Information given –
○ ○ ○
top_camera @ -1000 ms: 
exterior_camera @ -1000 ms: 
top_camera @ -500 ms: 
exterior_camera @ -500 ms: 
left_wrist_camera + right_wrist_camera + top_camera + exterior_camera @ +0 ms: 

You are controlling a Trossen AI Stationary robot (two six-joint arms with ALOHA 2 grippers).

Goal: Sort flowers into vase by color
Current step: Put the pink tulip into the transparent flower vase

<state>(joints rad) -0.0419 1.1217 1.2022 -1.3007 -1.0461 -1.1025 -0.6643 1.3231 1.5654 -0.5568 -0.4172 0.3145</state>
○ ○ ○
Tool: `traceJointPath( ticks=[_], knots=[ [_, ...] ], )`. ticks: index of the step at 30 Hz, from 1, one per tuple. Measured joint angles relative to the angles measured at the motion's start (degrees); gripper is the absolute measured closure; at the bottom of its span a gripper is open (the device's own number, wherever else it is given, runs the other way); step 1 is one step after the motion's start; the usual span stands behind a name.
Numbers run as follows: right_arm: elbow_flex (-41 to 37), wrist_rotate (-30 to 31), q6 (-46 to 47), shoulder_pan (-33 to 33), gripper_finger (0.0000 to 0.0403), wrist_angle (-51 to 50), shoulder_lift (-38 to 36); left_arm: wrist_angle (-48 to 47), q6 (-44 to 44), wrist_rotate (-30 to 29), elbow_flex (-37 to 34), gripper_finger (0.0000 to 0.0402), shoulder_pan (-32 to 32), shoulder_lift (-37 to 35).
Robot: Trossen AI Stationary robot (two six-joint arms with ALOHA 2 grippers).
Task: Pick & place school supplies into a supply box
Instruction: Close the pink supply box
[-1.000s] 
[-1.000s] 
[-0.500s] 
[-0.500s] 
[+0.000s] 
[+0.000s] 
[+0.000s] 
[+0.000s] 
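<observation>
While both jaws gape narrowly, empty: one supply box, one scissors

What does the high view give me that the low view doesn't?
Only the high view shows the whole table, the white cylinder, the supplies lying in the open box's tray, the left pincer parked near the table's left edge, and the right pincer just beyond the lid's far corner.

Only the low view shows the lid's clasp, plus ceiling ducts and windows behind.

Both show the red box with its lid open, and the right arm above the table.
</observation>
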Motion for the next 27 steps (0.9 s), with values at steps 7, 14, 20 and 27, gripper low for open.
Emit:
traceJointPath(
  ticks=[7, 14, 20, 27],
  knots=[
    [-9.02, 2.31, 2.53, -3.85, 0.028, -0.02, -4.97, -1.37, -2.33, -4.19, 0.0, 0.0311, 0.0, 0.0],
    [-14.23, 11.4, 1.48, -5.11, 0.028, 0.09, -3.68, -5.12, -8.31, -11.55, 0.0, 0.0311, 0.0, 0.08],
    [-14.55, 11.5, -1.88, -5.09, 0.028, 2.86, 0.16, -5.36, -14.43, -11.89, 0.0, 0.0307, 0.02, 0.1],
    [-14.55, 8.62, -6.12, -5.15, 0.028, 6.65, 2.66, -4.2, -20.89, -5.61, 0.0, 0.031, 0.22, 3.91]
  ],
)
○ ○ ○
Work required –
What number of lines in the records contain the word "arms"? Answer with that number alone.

Answer for this exercise –
2